Tu traites les hommes comme les poissons de la mer, et comme les reptiles que personne ne domine.
Le Chaldéen les pêche tous avec son hameçon, les prend avec son filet, et les recueille dans ses nasses, ce qui le comble de joie et d’allégresse !
Alors il offre des sacrifices à son filet, il fait fumer de l’encens devant ses nasses, car il leur doit une prise abondante et une nourriture copieuse.
N’arrêtera-t-il pas de vider son filet, de massacrer sans pitié des nations ?
Je vais me tenir à mon poste de garde, rester debout sur mon rempart, guetter ce que Dieu me dira, et comment il répliquera à mes plaintes.
Alors le Seigneur me répondit : Tu vas mettre par écrit une vision, clairement, sur des tablettes, pour qu’on puisse la lire couramment.
Car c’est encore une vision pour le temps fixé ; elle tendra vers son accomplissement, et ne décevra pas. Si elle paraît tarder, attends-la : elle viendra certainement, sans retard.
Celui qui est insolent n’a pas l’âme droite, mais le juste vivra par sa fidélité.

 

Alléluia, alléluia, alléluia.

Si tu crois, tu verras la gloire de Dieu,
dit le Seigneur.

Alléluia, alléluia, alléluia.

Le Seigneur n'est pas un Dieu silencieux, muet, comme les idoles de ce monde.
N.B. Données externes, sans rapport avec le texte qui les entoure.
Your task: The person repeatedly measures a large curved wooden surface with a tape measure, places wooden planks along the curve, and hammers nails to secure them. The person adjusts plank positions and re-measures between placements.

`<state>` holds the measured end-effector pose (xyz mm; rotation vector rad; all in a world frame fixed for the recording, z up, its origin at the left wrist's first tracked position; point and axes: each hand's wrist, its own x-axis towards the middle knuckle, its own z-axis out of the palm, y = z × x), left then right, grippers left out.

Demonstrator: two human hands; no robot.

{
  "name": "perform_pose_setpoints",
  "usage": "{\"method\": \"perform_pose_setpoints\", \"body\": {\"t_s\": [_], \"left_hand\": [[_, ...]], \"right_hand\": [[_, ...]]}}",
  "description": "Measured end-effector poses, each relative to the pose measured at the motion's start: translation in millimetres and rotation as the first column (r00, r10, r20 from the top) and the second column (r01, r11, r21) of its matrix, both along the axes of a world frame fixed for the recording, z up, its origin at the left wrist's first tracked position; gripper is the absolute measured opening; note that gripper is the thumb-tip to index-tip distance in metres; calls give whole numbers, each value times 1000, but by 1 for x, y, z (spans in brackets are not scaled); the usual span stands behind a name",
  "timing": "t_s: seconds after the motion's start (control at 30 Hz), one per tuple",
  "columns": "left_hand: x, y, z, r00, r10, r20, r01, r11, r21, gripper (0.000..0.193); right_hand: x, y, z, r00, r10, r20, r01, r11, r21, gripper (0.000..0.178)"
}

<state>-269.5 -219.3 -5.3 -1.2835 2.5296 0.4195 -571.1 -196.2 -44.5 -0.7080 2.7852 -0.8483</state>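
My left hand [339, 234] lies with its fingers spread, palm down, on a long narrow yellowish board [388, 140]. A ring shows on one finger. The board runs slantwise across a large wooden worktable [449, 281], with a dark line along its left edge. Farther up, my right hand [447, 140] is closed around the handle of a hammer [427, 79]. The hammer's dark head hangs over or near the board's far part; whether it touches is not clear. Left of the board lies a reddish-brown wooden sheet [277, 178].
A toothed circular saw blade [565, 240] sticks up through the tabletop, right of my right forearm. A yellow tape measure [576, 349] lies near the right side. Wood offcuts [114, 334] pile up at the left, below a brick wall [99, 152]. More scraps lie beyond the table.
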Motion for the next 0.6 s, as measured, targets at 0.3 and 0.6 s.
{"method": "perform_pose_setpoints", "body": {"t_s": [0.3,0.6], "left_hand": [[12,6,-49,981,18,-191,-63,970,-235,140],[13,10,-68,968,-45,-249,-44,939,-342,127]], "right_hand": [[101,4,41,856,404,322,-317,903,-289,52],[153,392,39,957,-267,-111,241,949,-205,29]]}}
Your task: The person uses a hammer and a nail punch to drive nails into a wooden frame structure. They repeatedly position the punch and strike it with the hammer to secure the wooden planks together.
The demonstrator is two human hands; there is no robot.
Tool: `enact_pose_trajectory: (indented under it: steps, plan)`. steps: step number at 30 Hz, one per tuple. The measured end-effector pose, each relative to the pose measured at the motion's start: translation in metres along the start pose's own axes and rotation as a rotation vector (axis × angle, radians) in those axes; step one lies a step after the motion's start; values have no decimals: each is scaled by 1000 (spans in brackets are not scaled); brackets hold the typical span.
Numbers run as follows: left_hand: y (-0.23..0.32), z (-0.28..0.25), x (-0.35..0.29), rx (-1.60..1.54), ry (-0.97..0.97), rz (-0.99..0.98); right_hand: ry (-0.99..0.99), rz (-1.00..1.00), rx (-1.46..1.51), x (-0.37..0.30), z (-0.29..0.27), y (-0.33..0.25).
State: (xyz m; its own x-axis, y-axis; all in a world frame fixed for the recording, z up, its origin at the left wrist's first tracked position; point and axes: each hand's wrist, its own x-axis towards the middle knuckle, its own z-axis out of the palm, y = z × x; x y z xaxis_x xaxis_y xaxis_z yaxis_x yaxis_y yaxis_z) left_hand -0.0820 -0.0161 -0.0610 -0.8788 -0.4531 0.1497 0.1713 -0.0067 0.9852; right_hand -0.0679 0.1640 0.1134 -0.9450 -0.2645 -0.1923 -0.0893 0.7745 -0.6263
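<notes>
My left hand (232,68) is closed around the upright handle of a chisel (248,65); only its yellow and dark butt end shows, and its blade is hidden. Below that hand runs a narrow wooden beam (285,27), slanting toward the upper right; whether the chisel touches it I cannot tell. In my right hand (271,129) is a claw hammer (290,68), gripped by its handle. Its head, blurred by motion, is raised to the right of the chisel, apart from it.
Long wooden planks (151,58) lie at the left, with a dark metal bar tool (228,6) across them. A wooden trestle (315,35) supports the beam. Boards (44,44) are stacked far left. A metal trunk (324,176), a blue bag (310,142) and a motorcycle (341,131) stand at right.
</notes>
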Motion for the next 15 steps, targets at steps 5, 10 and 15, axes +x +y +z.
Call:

Le prophète rapporte les paroles de Dieu : « Oui, voici que je suscite les Chaldéens, la nation impétueuse et farouche. » Eh bien, les Chaldéens, le peuple qui avait détruit Jérusalem et mis fin au royaume de Judas, ont été choisi par le Seigneur pour instaurer la justice. « Seigneur, tu as établi les Chaldéens pour exécuter le jugement ; tu en as fait un roc pour exercer le châtiment », dit Habaquc à Dieu. Dans la première partie de son oracle, le prophète décrit la force militaire des Chaldéens, auxquels personne ne peut résister : ils sont féroces (« loups du soir »), ils amassent les captifs avec facilité, ils s'emparent de villes et de pays entiers. Il semblerait que Dieu réponde à la violence de la guerre par une autre violence. Et, même si à l'époque du prophète la guerre était considérée comme un moyen adapté pour mettre un terme à des situations injustes, le prophète en met en lumière l'ambiguïté. Comment l'usage de la violence peut-il conduire à la justice?? Et il en débat avec Dieu lui-même : tout en exaltant le sens de la justice et la sainteté de Dieu, le prophète ne cesse de décrire l'inhumanité de la guerre, accusant presque Dieu lui-même de l'avoir souhaitée et de continuer à supporter l'injustice : « Tes yeux sont trop purs pour voir le mal, tu ne peux supporter la vue de l'oppression. Alors, pourquoi regardes-tu ces perfides, pourquoi restes-tu silencieux quand le méchant engloutit l'homme juste?? » Dans le conflit, l'homme et la femme perdent le sens de l'humanité, ils ne sont plus que des ennemis qui doivent se détruire l'un l'autre. Combien de fois les conflits naissent-ils de l'avidité de posséder, de dominer les autres?! En vérité, non seulement la guerre ne résout pas le problème de la violence, mais elle l'aggrave. La prospérité du vainqueur devient une condamnation à poursuivre la violence. Ainsi, la guerre est vraiment « la mère de toutes les pauvretés ».